Thomas Richards, an evolutionary geneticist at the University of
Exeter, UK, and his colleagues have called the fungi the cryptomycota,
or 'hidden fungi', because they have remained undiscovered until now,
despite being present in common environments. Mycologists usually study
fungi that can be grown in the lab, and Richards says that this has
given them a biased understanding of fungal diversity. By looking at
environmental samples, his team has rewritten the fungal evolutionary
tree. The results are published today in Nature.
Richards and his colleagues isolated DNA from microbes growing in an
Exeter pond, and compared the genetic sequences with some from known
fungi. They then built a phylogenetic tree — a diagram that uses genetic
similarity to show where organisms branched away from one another
during evolution — and found that the microbial DNA contained a group of
sequences that diverged from those of known fungi.

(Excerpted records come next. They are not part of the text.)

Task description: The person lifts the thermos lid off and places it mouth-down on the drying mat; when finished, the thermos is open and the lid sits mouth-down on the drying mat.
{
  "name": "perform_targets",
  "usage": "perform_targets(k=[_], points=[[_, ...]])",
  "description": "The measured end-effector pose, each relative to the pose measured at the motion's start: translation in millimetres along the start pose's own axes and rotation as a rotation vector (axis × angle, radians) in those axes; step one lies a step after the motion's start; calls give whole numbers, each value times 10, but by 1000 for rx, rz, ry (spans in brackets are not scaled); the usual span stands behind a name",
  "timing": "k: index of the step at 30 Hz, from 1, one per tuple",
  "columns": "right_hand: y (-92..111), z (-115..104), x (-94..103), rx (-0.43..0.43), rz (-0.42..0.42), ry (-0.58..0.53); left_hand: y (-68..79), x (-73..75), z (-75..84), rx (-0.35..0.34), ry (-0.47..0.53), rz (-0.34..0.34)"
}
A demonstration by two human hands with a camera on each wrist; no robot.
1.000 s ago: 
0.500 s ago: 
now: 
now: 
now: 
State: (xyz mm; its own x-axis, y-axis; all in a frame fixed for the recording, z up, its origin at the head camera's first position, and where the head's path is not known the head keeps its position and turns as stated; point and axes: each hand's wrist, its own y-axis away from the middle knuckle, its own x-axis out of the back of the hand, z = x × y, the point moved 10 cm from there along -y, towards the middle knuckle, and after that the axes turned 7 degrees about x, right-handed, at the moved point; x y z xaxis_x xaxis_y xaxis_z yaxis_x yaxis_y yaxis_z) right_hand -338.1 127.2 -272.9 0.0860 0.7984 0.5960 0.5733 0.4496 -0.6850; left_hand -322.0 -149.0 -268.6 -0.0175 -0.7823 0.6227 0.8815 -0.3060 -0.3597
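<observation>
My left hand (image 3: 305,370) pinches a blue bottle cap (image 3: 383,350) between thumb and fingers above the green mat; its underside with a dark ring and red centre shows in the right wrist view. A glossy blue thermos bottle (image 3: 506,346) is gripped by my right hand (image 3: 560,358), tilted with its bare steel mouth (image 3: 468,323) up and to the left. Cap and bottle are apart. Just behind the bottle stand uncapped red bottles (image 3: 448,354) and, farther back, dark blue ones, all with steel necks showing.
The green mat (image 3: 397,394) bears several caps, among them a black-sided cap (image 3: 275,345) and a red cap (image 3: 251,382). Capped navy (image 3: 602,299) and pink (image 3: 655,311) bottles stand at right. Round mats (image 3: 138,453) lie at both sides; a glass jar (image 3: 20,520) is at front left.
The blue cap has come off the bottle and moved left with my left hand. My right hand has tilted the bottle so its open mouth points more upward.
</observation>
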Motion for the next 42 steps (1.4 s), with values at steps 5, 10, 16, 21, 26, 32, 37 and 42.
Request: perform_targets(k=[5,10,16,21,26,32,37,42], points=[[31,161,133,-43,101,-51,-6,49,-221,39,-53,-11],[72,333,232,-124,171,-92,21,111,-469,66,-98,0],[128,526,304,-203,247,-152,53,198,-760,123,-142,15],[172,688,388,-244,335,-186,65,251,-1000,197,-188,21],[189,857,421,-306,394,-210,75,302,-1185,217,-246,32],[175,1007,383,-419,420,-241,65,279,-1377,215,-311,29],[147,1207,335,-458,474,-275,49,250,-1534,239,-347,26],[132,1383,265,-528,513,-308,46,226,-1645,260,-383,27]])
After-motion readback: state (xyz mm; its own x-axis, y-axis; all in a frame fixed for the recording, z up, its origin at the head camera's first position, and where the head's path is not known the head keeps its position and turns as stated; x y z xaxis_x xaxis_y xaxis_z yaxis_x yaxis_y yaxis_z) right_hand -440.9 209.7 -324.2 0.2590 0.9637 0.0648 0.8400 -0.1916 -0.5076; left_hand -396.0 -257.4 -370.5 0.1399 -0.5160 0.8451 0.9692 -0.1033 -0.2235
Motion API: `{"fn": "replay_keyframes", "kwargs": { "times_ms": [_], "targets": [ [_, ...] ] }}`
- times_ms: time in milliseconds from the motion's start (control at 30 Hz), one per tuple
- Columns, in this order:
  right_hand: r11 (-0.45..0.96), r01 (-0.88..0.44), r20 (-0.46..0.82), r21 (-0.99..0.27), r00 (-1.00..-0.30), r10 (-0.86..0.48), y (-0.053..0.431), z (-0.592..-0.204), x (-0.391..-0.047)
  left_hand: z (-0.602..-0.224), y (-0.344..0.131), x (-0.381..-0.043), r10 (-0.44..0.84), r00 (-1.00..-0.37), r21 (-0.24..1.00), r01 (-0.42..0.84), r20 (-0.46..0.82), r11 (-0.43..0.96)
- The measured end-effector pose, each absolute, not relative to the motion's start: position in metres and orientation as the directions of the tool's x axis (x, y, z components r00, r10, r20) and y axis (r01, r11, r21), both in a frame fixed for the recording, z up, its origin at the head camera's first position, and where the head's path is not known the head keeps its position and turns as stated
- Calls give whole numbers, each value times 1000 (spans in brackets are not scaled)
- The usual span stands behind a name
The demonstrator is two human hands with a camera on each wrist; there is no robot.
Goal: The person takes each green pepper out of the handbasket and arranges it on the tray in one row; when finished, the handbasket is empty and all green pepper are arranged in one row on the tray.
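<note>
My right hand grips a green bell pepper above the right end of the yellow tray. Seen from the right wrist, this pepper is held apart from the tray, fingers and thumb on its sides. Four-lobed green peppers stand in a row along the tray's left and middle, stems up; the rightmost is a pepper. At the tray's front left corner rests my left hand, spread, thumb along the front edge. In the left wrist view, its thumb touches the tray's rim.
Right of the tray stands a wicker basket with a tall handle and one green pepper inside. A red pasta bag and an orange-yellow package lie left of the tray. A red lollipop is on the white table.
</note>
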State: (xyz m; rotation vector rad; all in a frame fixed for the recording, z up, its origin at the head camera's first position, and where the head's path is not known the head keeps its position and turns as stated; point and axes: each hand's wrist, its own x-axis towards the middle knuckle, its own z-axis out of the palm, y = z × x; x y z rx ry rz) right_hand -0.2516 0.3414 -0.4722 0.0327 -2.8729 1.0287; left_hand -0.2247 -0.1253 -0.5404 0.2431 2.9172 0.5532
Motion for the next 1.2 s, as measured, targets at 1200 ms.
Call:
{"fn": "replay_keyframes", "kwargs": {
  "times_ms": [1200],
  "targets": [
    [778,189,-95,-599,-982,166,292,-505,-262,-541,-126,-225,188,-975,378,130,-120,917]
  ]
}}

The researchers repeated the analysis in reverse, comparing the
genetic signature of the cryptomycota with sequences from DNA databases
of samples from other freshwater environments, soils and marine
sediments. They discovered the cryptomycota almost everywhere they
looked, and found that they were roughly as genetically diverse as all
the known fungi put together.
"This group might be large and diverse enough to be a new phylum,"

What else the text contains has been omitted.